To do
Would you please copy every line below that includes the string "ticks"?

Exercise data
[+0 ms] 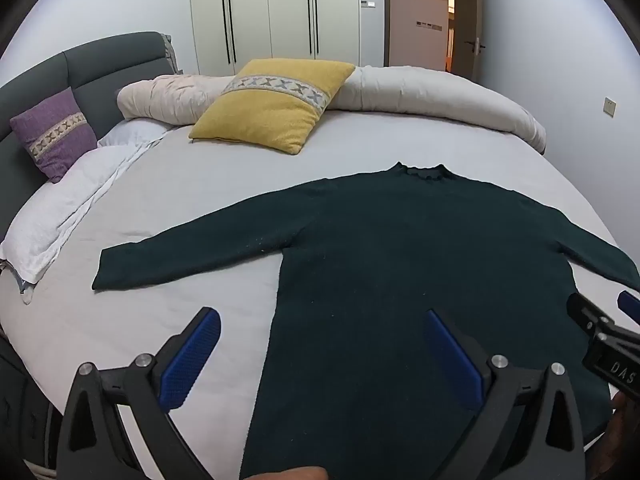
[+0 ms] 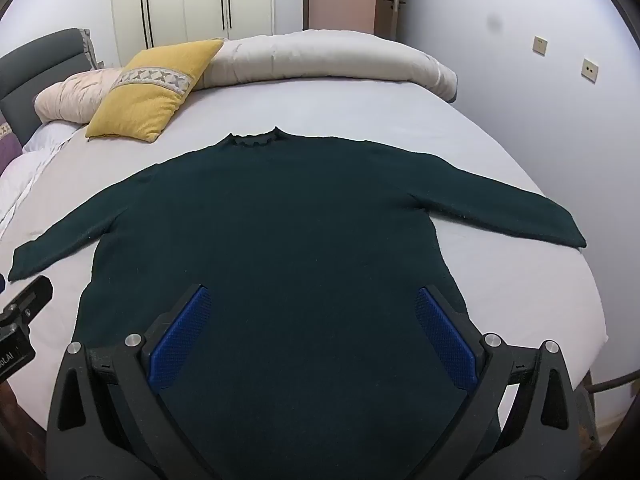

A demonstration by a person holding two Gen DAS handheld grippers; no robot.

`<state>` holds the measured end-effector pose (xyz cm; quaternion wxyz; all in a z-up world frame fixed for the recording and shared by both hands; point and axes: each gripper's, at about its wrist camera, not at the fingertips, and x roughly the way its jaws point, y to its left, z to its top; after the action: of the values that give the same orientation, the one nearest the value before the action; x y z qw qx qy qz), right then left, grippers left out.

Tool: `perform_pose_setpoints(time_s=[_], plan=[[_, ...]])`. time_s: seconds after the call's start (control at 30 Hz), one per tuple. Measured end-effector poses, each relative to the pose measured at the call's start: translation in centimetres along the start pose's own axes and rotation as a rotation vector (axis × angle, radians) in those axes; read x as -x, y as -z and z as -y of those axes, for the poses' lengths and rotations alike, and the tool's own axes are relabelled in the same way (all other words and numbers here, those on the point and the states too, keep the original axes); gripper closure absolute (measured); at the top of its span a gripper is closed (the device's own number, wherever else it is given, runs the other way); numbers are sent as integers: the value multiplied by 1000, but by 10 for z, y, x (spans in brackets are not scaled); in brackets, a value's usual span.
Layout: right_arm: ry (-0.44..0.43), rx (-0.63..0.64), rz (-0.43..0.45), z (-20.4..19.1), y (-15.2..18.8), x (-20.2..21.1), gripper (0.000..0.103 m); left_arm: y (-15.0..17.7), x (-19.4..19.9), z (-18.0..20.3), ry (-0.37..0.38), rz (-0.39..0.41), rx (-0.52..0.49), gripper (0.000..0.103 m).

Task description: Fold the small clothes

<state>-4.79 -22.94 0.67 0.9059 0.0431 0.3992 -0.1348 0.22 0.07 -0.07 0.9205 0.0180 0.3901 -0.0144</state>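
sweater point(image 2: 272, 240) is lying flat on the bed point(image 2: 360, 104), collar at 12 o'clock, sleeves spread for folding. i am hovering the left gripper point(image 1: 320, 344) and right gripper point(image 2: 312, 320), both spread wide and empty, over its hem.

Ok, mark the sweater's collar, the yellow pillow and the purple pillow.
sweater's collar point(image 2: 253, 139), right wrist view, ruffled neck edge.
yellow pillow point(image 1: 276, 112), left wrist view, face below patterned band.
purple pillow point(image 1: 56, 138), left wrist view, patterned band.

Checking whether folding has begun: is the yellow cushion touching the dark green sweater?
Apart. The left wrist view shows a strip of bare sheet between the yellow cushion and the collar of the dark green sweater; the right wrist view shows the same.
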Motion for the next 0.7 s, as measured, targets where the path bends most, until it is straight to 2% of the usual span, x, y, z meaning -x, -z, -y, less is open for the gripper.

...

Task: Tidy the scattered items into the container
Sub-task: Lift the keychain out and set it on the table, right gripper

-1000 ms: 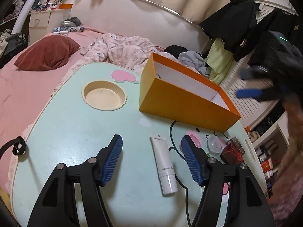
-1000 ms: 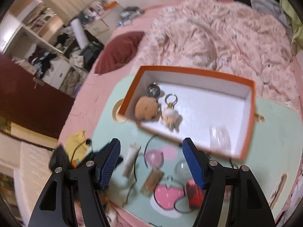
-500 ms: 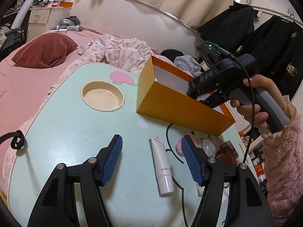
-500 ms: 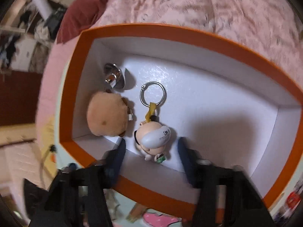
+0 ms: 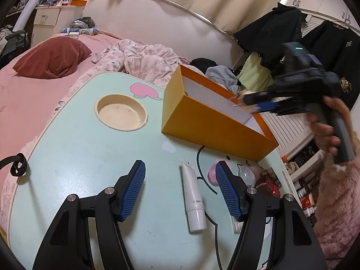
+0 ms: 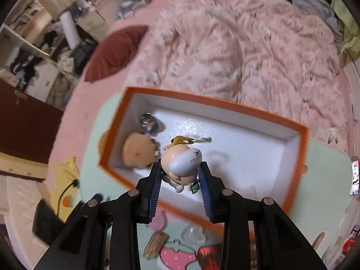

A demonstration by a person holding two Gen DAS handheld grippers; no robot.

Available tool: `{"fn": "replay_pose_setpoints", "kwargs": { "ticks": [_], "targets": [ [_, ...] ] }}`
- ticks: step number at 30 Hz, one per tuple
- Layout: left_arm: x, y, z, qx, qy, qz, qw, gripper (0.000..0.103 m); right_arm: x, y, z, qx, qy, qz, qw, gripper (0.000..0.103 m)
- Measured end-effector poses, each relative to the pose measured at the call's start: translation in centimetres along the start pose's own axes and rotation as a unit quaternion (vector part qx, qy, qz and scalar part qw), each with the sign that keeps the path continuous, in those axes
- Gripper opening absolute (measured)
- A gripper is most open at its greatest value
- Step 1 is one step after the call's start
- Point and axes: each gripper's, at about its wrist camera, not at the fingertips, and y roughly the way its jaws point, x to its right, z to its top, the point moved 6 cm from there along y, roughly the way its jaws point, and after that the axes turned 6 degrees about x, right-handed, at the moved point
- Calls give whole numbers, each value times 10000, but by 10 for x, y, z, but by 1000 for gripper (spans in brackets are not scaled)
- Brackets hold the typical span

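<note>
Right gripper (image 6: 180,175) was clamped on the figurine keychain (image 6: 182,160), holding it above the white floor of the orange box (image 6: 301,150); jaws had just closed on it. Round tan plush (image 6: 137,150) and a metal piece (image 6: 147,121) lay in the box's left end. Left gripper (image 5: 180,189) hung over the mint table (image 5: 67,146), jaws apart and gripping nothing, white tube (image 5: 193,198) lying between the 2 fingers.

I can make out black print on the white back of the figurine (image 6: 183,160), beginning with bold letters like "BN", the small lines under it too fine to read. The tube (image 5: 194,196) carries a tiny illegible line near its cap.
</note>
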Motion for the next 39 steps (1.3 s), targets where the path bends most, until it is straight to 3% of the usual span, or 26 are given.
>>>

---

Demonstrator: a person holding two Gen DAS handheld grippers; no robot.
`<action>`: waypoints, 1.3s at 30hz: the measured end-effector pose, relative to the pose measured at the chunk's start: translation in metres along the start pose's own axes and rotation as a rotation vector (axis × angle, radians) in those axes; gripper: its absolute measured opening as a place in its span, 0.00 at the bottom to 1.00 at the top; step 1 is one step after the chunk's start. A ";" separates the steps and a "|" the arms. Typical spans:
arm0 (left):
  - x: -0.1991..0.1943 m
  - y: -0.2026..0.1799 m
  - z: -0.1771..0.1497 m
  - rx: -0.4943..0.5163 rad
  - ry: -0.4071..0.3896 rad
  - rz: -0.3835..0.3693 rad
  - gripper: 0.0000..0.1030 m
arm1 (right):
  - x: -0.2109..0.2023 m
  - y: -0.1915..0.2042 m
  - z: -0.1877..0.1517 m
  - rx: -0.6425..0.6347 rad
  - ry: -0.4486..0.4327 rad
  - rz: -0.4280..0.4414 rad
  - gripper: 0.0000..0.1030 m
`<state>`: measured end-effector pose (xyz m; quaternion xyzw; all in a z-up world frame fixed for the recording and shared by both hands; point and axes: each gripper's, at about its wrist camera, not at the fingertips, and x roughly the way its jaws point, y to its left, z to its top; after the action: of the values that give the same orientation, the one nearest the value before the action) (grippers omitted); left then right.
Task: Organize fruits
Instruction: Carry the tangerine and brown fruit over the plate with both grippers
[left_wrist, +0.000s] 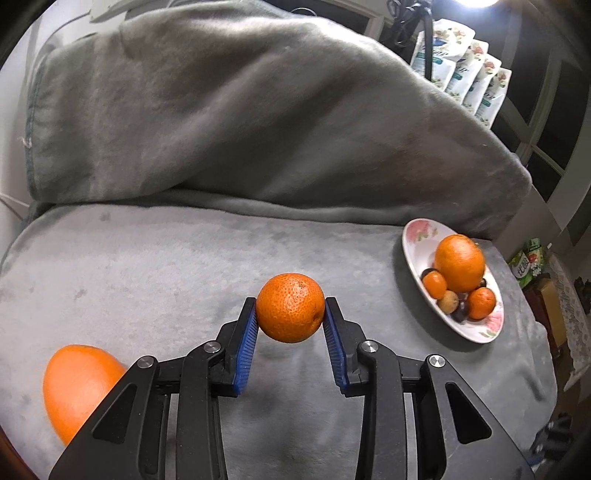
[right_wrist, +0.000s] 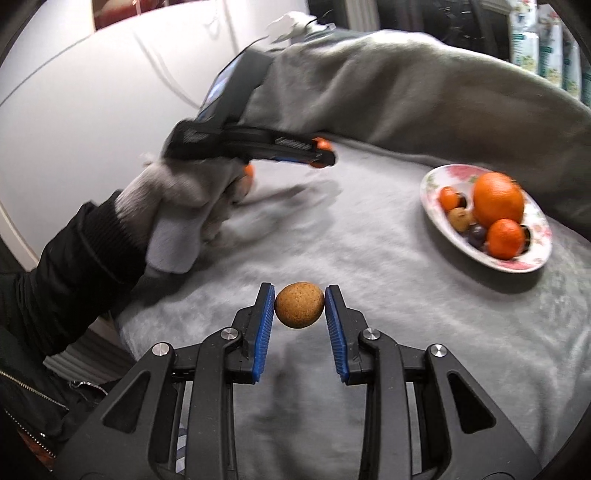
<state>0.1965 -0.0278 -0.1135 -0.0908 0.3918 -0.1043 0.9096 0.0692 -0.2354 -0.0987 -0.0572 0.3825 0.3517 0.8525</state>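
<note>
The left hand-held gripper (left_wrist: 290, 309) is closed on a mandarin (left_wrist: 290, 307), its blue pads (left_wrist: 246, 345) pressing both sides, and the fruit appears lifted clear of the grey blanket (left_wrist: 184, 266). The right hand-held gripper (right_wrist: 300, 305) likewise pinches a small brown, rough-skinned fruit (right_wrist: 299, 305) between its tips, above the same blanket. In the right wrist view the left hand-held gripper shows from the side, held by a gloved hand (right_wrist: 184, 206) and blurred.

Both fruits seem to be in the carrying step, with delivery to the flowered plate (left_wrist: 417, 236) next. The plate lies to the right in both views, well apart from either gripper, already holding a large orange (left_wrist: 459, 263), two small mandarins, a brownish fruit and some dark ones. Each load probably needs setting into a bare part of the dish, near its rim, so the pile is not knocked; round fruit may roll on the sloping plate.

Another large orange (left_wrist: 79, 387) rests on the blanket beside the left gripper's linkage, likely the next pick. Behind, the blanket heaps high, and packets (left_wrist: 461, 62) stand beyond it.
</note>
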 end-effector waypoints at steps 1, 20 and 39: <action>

Response for this exercise
Available tool: `{"fn": "replay_pose_setpoints", "kwargs": { "ticks": [_], "targets": [ [_, ...] ] }}`
- ticks: step number at 30 Hz, one per tuple

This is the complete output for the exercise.